New Syria leaders vow to search for abducted US journalist Tice
Syria's new leadership said Thursday it was searching for abducted US journalist Austin Tice and had secured the release of another American it said had been held by the ousted government.
In 2022, US President Joe Biden accused Syria of holding Tice, a freelance photojournalist detained near Damascus a decade earlier, and demanded that the government of Bashar al-Assad release him.
The transitional government, which took the helm in Syria after Assad's ouster on Sunday, said that "the search for American citizen Austin Tice is ongoing".
"We confirm our readiness to cooperate directly with the US administration to search for American citizens disappeared by the former Assad regime," the transitional government's department of political affairs added in a statement on Telegram.
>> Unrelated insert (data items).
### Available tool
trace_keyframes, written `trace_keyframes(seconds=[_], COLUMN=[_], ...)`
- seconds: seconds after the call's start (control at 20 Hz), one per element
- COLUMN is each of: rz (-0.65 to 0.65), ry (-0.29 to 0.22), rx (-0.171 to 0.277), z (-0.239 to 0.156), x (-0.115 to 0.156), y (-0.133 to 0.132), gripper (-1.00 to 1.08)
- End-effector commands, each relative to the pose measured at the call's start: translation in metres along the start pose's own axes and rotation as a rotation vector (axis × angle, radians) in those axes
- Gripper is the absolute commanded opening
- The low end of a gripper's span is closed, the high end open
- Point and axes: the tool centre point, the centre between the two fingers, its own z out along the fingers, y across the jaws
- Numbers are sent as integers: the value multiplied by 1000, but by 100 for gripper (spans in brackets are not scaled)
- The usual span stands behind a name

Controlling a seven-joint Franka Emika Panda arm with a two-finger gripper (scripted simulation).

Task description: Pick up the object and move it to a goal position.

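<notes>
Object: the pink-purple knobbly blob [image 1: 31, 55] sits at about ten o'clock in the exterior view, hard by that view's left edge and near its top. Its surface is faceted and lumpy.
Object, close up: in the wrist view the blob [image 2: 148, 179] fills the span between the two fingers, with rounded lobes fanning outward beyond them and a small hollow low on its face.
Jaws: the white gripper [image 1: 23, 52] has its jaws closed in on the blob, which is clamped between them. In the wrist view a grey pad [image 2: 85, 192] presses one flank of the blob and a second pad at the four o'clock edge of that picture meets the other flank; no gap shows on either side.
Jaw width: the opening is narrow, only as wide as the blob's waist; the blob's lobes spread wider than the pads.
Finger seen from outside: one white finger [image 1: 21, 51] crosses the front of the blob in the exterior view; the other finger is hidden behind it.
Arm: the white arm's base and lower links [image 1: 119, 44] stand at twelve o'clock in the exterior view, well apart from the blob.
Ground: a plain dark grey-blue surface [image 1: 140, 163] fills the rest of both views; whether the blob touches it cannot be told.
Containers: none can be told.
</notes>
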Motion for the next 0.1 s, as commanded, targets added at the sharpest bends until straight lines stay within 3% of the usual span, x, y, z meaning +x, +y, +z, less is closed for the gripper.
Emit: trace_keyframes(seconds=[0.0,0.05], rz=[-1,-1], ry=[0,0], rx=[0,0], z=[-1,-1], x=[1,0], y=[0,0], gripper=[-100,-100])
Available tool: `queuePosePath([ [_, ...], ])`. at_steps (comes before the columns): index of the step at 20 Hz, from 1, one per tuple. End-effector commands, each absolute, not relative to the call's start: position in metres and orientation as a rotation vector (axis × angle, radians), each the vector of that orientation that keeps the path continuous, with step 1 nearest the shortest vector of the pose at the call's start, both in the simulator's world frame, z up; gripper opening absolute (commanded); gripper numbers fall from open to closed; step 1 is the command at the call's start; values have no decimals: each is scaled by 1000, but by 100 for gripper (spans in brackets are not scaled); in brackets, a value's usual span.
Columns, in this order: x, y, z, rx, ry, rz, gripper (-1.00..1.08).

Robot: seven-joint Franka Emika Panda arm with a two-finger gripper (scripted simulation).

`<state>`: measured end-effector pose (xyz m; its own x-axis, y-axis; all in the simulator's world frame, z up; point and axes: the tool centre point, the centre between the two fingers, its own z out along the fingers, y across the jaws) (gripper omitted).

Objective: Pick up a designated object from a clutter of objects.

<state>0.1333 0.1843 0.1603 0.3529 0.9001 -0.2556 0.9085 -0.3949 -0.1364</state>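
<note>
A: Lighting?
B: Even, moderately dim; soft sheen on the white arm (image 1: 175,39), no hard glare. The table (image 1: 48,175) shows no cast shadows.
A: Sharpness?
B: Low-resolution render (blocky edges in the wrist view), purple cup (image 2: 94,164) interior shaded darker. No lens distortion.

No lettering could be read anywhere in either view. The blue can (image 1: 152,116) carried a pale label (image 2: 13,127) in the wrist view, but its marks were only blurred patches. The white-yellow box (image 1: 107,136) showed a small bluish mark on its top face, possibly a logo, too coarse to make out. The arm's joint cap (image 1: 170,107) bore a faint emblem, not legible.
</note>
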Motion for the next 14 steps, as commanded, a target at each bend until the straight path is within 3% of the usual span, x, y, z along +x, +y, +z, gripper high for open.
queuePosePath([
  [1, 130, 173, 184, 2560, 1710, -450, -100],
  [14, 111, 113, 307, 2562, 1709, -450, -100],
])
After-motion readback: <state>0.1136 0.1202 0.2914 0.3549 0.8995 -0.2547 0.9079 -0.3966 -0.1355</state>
In recent days, Syrian residents and armed men have broken into government prisons, freeing inmates, some of whom have spent decades behind bars.
The political department's statement said that another US citizen, Travis Timmerman, "has been released and secured".
Residents of the Al-Zyabiyeh neighbourhood of Damascus said they had found Timmerman wandering around without shoes.
"The municipality guard, Mousa Rifai, found him so we brought him to our house and fed him and he slept for about an hour," said Ziyad Nedda.
"He was held in the Palestine Branch, he wouldn't stop saying it. 'I was held in the Palestine Branch in Damascus'," he said.
The "Palestine Branch", also known as Branch 235, was a prison operated by the Syrian intelligence services under Assad.
According to US media reports, 29-year-old Timmerman was last seen in Budapest, Hungary, in early June.
Tice was working for Agence France-Presse, McClatchy News, The Washington Post, CBS and other media outlets when he was detained at a checkpoint in Daraya, a suburb of Damascus, on August 14, 2012.
On Friday, the missing journalist's mother Debra told reporters her son is believed to be alive and is being "treated well," without providing further details.
The rebel forces, led by the Islamist group Hayat Tahrir al-Sham (HTS), appointed an interim prime minister on Tuesday to lead Syria until March.
Assad fled the country over the weekend, ending a half-century of his family's iron-fisted rule.
Sunni Muslim HTS is rooted in Syria's branch of Al-Qaeda and is proscribed as a terrorist organisation by many Western governments including the United States, though it has more recently sought to moderate its rhetoric.